24th March 2024
Wilderness Wonderings (5)
I didn't expect, in mid-February, that the reflections prompted by a sand box and some squishy play dough at Messy Pancakes would last me for a 5-week series... but, as we come to the end of Lent and turn towards Holy Week, we come to the last of our wilderness reflections.
The wilderness, we know, is a hard place. It's a dry place, an uncomfortable place, a place where it takes all our energy simply to survive. And yet, although it is a place of pain and difficulty, the wilderness is, in the Bible, a place of preparation - for God's people in the Old Testament and for Jesus in the new - and a place where we discover God's protection and God's provision.
Today, in my final wilderness reflection, I am turning to one of my favourite passages in the book of Isaiah, where the prophet looks forward to the time when the wilderness becomes a place of praise.

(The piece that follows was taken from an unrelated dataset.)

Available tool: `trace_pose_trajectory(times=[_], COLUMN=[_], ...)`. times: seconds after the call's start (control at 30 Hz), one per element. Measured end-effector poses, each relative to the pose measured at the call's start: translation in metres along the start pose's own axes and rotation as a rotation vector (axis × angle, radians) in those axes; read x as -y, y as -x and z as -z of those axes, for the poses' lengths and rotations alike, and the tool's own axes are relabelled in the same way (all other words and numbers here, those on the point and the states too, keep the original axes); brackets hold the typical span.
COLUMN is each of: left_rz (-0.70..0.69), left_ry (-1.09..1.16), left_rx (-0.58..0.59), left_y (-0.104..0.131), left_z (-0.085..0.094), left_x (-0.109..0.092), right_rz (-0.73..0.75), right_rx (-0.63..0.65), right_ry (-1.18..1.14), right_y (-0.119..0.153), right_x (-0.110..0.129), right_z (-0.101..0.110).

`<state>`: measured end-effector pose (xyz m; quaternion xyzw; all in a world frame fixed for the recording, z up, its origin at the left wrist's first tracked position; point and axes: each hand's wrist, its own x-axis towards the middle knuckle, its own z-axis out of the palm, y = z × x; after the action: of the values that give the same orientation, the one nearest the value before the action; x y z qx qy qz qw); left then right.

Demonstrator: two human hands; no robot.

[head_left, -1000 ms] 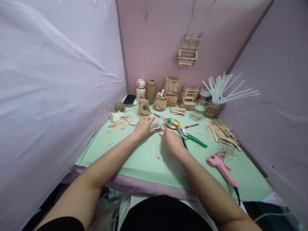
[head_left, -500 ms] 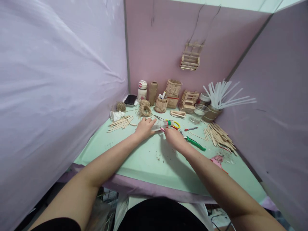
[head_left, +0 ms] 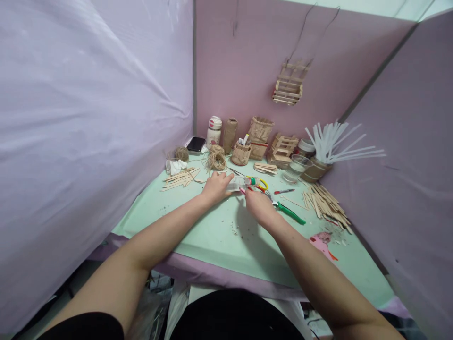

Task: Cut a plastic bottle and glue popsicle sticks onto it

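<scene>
Surface (head_left: pixel 205 241): pale green top, lilac front edge. Far left: tan twine ball (head_left: pixel 181 153), crumpled white material (head_left: pixel 175 166), loose twine coil (head_left: pixel 216 160). Far row, left to right: white lidded bottle (head_left: pixel 213 136), brown bottle-shaped vessel (head_left: pixel 230 135), round stick-clad pen cup (head_left: pixel 241 154), slatted wooden rack (head_left: pixel 282 150), clear plastic cup (head_left: pixel 293 175), brown pot (head_left: pixel 314 172). Pale flat wooden sticks (head_left: pixel 181 179) fanned at left; larger heap of wooden sticks (head_left: pixel 327 203) at right. Between: yellow-and-red-handled scissors (head_left: pixel 263 184), red-tipped pen (head_left: pixel 284 191), green-handled cutters (head_left: pixel 290 213). Right side: pink glue gun (head_left: pixel 322 243), partly hidden. Small crumbs (head_left: pixel 235 230) scattered near centre.
</scene>
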<state>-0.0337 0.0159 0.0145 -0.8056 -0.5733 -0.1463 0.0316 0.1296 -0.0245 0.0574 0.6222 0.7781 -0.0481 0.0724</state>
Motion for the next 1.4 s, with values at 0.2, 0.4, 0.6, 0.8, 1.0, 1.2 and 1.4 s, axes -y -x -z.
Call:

"The wilderness and the dry land shall be glad,
the desert shall rejoice and blossom;
like the crocus, it shall blossom abundantly,
and rejoice with joy and singing...
For waters shall break forth in the wilderness,
and streams in the desert;
the burning sand shall become a pool,
and the thirsty ground springs of water." (Isaiah 35:1-2,6-7)
With God, no landscape is too wild, too arid for new life to blossom and for beauty to break forth. This is the hope of which Isaiah sang, to the Jewish people in exile in Babylon, who believed all hope was lost. And this is our hope too, as we turn our thoughts to Holy Week and to the anguish of the Cross. For, where we see only death, suffering and pain, God has already planted the seed that will bring new life to many (John 12:20-26). One day, when Jesus returns, there will be a new heaven and a new earth and the wilderness will be no more. But for now, we can trust in the God who is not only present in but sovereign over the wilderness places, and who can, often unexpectedly, surprise us with new life in the most barren of places.
So I wonder about our wilderness places - the places of discomfort and struggle, where we are physically, emotionally or spiritually dry? I wonder where seeds of new life might, even here, be taking root, putting up shoots, blossoming abundantly?